I love how there are 69 responses.

Oh, sorry...

bibbitybobbityhat · 25/07/2011 19:14

Quite agree, op. Its like ttc - when you know you're going to be doing it on the 8th, 10th, 12th, 14th, 16th night of your cycle it is about as sexy as cleaning the toilets at Waterloo station.

eisbaer · 25/07/2011 19:56

nice for it to be the first thing he thinks of when he realises he's got time alone with you, no? Nice to be desired? Nice to maintain a healthy sex life, even when the available windows aren't that frequent? get yourself in the mood and enjoy it! It's like going to the gym, you're never sorry once you've done it! and if that sounds like a duty, victorian style attitude, any advice about keeping your relationship working says that sex is an intrinsic part of it, and you should go for it even when it's not the first thing you fancy doing. different to being coerced against "your will" and all that, he's just suggested a bit of nooky to his wife, for goodness' sake, not pinned her against the wall...

SagaciousCloud · 25/07/2011 21:03

YANBU.

I hate it when DH does this, I find it a complete turn off. He's learned over the years that announcing the desire for sex hours before its possible doesn't get him anything.
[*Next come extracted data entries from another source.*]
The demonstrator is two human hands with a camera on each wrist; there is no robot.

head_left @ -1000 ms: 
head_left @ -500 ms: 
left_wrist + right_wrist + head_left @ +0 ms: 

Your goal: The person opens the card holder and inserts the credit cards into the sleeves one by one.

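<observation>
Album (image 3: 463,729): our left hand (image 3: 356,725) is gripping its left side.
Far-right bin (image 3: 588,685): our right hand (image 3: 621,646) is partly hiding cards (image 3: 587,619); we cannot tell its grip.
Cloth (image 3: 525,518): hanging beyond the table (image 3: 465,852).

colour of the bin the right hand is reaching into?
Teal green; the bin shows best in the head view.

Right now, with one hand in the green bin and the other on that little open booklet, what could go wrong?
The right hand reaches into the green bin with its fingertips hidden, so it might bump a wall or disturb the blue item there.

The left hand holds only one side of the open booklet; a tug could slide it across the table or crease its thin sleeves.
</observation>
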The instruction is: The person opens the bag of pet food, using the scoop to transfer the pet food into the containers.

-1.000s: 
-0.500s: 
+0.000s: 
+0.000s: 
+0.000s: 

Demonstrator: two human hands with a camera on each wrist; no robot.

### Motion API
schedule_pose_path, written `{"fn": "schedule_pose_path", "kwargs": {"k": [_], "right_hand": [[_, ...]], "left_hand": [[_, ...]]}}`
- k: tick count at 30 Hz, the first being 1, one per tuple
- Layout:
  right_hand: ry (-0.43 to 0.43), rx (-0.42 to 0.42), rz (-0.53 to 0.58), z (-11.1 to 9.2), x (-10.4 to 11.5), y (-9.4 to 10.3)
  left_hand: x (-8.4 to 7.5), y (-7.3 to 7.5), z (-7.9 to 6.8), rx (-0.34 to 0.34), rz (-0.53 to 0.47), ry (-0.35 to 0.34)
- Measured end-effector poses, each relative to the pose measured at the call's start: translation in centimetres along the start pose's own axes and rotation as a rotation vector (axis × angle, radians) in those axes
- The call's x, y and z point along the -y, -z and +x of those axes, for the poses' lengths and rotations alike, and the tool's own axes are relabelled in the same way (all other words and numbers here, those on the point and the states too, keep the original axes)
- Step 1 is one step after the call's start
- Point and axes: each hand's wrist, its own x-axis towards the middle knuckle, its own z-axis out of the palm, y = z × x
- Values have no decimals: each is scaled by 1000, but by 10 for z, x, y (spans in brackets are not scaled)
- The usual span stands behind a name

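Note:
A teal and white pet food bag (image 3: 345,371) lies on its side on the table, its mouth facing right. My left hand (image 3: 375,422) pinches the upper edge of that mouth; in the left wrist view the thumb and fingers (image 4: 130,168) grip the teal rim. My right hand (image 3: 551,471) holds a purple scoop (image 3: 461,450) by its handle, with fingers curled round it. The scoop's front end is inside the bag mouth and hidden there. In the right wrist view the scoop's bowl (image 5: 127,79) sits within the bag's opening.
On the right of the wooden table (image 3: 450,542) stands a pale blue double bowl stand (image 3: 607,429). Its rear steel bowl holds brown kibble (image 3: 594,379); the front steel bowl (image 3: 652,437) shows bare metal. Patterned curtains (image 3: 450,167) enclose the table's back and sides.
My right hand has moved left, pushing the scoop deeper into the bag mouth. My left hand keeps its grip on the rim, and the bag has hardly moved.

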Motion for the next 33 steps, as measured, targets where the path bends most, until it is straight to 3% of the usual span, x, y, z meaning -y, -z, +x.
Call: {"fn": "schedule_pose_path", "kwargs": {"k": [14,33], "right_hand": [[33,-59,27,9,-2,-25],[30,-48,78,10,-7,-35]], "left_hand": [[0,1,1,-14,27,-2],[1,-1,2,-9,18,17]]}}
Now if only I could get him to realise that plying me with alcohol doesn't work either.

I have to say I don't really agree with eisbaer. If i don't really want sex, and do it just to keep my DH happy, then I feel rubbish afterwards and quite resentful.
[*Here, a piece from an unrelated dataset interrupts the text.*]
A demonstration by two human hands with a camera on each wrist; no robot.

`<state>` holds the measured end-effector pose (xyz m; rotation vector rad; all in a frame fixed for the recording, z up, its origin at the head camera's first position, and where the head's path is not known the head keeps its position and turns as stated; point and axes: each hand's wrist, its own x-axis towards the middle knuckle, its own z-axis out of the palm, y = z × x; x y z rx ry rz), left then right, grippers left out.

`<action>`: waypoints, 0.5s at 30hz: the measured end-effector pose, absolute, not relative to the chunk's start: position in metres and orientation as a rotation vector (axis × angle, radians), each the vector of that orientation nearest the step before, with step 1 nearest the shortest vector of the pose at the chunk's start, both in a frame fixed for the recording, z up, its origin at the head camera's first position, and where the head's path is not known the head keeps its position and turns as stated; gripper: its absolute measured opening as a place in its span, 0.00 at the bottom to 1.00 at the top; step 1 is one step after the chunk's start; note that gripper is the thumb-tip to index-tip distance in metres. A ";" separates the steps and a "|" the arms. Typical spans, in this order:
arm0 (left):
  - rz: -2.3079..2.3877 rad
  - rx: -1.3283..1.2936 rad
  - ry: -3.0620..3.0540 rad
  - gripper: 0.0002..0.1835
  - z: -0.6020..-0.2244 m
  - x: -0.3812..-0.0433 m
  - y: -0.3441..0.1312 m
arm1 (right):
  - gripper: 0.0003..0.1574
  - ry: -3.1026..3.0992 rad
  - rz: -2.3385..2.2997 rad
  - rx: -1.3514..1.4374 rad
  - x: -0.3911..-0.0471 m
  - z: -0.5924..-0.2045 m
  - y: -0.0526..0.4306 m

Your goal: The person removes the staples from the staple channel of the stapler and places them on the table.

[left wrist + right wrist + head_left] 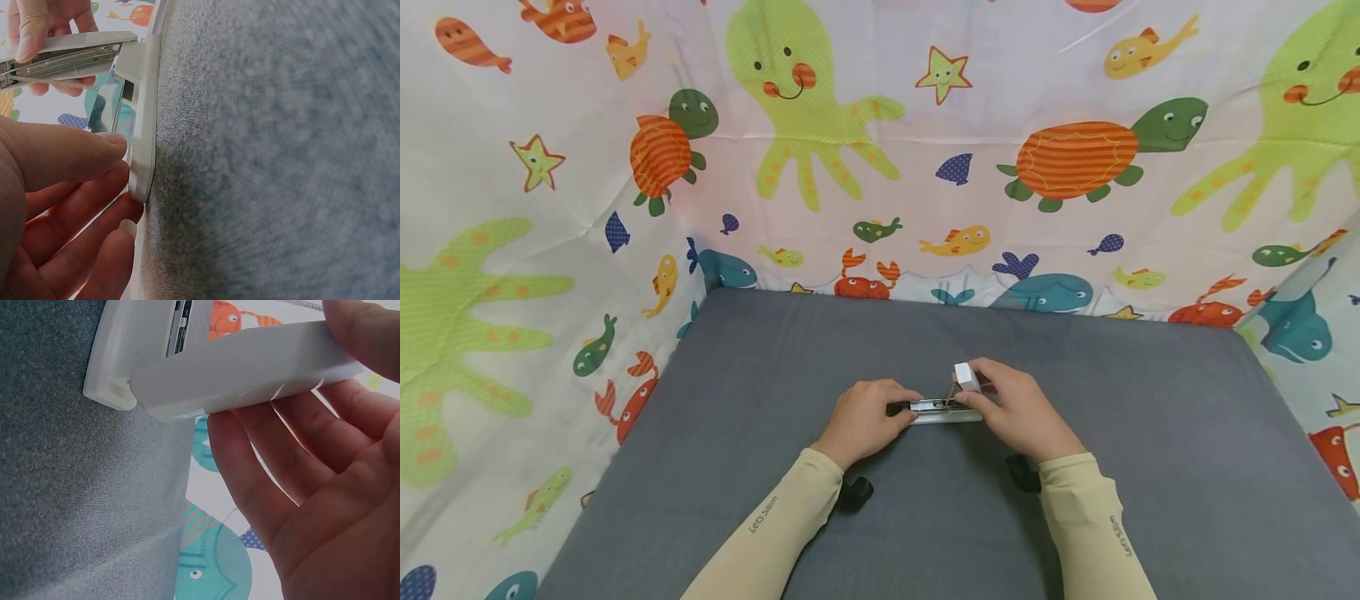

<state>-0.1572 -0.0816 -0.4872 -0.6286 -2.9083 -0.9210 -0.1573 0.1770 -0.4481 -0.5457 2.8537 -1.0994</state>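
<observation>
A: The stapler point(946, 418) presents smooth white plastic, low in gloss, from base point(145, 119) to cover point(237, 372).
B: Inside, bright metal takes over, with a shiny rail point(931, 406) catching the light.
A: Matt grey cloth, finely textured and faintly rough, covers the surface point(820, 350).
B: A printed cloth backdrop point(917, 125) shows a smooth face, soft sheen and light creases.
A: The sleeves point(775, 525) are smooth beige fabric, matt, with printed lettering.
</observation>
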 end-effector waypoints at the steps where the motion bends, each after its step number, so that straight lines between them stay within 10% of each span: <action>1: -0.924 -0.624 -2.910 0.14 -0.487 -0.157 -0.082 | 0.21 2.852 -1.100 -0.543 -0.158 -0.448 0.177; 15: -0.925 -0.616 -2.934 0.14 -0.486 -0.158 -0.082 | 0.17 2.827 -1.117 -0.532 -0.159 -0.446 0.183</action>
SpringchickenGoldBrass · 25/07/2011 21:18

I just bet this is an H who is a selfish lazy prick about the housework. Because that's the single biggest cause of marital resentment and loss of a woamn's libido: men who do no domestic work but want to have sex on you all the time are a total turn off - by their attitude they make sex into one more chore that you are expected to perform.

BarkingHarriet · 25/07/2011 21:26

YANBU. DH does this whenever I decide to have a bath - I think candles, good book and very hot relaxing water, he thinks wayhaaayyy! So annoying I've stopped having baths and stick to showers.

lachesis · 25/07/2011 21:36

I'd go out and catch a film on my own before he gets home. Then go and get a coffee. Alone. Take a long walk. Don't come back till he's asleep. Then have a lie-in.